China’s state-run Global Times newspaper condemned Western human rights defenders Thursday for standing up against the sentencing of Pastor Wang Yi over founding the Early Rain Covenant Church without Communist Party consent.
Possessing religious faith without the approval of the Party, or practicing any religion not run by the Party, is a crime in China. Wang, a former legal scholar and human rights defender, founded what is believed to be one of the largest “illegal” Christian churches in the country, believed to boast a membership of over 400 people. Chinese police raided the Early Rain Covenant Church in Chengdu in December 2018 and arrested hundreds of people.
Last week, a Chengdu court sentenced Wang to nine years in prison for “inciting subversion” and running an illegal “business,” triggering widespread condemnation.
The Global Times argued that Wang was not a true Christian but an agitator “brainwashed by Western values.”
“It is easy to tell that Wang is not an ordinary pastor through the coverage of Western media without extra information. Westerners praised him as a dissident and rights activist,” the Times alleged. “However, what Wang did in China not only includes founding an illegal church, but also using it to cover up his anti-government activities.”
“Objectively speaking, ordinary Chinese people can understand what Wang did is against the law. It seems that Wang is a bit conceited, or maybe he has already prepared to face the law,” the newspaper continued, arguing that faithful Chinese communists have no problem with repressing religious practices that do not benefit the Party. “There are some dissidents in China who are brainwashed by Western values. They do not accept China’s political and legal systems at all.”
The Global Times then claimed that Wang’s arrest and sentencing would occur in the United States if he had been “continuously instigating people to confront the U.S. Constitution by words and actions.” In the United States, the quality of the provisions of the Constitution and how to improve upon it are matters of constant, legal public debate. Public outrage against the Constitution’s Eighteenth Amendment banning alcohol resulted in the Twenty-First Amendment repealing it. Currently, many on the American left regularly call for the overturning of the Constitution’s Second Amendment, which grants Americans the right to bear arms. China bans all private ownership of firearms.
The newspaper also claimed that, “as is known to all, freedom of religious belief is fully guaranteed in China.” This claim is false. Only five religions are “legal” in China: Buddhism, Islam, Taoism, Catholicism, and “Christianity.” These religions may only be practiced under clergy chosen and approved of by the Party. The Communist Party runs its own Catholic Church separate from the Vatican and all other Christianity under the Three-Self Patriotic Church, which does not teach Christianity but promotes the interests of the Party. Christians like Pastor Wang, who wish to legitimately worship Jesus Christ, must do so outside of the safety of Chinese communist law.

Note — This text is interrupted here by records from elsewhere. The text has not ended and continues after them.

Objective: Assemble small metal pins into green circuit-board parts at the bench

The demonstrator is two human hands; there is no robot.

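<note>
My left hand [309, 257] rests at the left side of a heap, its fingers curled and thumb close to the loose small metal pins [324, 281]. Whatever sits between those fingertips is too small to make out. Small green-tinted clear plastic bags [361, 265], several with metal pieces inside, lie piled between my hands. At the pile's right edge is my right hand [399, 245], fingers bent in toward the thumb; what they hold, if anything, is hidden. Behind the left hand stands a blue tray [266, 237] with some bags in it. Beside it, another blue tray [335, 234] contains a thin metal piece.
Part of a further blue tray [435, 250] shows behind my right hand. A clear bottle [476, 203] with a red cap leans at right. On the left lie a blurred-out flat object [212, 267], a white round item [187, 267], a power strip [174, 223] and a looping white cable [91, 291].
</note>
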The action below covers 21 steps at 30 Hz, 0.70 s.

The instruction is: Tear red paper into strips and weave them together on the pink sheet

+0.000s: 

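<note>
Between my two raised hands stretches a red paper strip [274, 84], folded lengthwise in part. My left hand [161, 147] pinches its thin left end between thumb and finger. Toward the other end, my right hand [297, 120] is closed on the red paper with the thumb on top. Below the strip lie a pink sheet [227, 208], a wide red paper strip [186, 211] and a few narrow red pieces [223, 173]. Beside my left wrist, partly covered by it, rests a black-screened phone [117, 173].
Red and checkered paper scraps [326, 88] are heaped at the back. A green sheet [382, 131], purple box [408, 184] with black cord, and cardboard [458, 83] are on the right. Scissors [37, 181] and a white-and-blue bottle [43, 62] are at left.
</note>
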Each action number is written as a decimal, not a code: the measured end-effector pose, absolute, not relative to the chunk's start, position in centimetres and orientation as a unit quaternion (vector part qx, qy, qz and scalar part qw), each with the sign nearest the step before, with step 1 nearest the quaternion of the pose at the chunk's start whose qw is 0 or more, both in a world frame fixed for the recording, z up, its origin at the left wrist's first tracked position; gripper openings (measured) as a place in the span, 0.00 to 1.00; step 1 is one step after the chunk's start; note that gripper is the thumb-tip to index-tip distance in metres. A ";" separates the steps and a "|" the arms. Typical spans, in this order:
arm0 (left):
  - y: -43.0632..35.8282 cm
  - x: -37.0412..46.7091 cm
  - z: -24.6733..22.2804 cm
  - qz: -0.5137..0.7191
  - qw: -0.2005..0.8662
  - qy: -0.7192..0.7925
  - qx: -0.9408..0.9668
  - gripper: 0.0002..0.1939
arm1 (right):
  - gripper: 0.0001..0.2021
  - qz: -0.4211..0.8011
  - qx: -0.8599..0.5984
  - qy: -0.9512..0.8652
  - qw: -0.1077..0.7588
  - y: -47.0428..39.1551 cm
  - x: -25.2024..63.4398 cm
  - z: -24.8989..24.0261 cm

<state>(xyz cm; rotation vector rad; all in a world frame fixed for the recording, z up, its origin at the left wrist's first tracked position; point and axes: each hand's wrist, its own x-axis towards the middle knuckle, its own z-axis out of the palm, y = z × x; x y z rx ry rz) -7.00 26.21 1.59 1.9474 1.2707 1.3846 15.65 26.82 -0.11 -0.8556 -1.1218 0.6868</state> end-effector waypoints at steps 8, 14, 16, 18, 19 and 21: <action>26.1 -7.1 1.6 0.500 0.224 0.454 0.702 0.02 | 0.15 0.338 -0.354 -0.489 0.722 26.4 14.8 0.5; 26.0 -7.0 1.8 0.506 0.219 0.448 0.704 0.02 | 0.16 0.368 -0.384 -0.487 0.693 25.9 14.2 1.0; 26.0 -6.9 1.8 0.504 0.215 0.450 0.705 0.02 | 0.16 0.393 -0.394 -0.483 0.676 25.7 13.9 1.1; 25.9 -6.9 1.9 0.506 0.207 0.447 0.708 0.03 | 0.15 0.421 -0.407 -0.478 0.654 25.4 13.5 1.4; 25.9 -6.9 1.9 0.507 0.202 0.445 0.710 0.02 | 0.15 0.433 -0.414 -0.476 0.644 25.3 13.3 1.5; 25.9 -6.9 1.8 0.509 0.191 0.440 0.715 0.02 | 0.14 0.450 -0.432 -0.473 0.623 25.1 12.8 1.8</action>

The Global Times goes on to accept this. “[J]ust like the two sides of a coin, freedom of religious belief and religious activities must be conducted in accordance with Chinese law,” it asserted. “Any establishment of religious group [sic] in China needs to be authorized and religious organizations cannot engage in political activities prohibited in the secular world. Those who end up in prison are the ones who break the law.”
In late 2018, as Early Rain Covenant Church congregants prepared for Advent and Christmas, Chinese officials shut down the social media accounts of known Christians who worshipped with the church to keep the from communicating with each other before violently raiding the church.
According to the Christian advocacy organization China Aid, church elder Li Yingqiang managed to post a letter on Facebook warning of the impending crackdown before his arrest, reading in a statement attributed to the Apostle Peter, “Dear friends, do not be surprised at the fiery ordeal that has come on you to test you, as though something strange were happening to you. But rejoice inasmuch as you participate in the sufferings of Christ, so that you may be overjoyed when his glory is revealed.”
On Monday, the Chengdu court trying Wang announced that he was “inciting subversion of state power” and that he would face nine years in prison, a $7,000 fine, and lose his “political rights” for three years. Another 53 members of the church faced similar charges of inciting subversion.
The U.S. State Department condemned the court’s decision.
“We are alarmed that Pastor Wang Yi, leader of the Early Rain Covenant Church in Chengdu, was tried in secret and sentenced to nine years in prison in connection to his peaceful advocacy for religious freedom,” spokesperson Morgan Ortagus said in a published statement. “We call for his immediate and unconditional release.”
“This is yet another example of Beijing’s intensification of repression of Chinese Christians and members of other religious groups,” the statement concluded. “We continue to call on Beijing to uphold its international commitments and promises made in its own constitution to promote religious freedom for all individuals, including members of ethnic and religious minorities and those who worship outside of official state-sanctioned institutions.”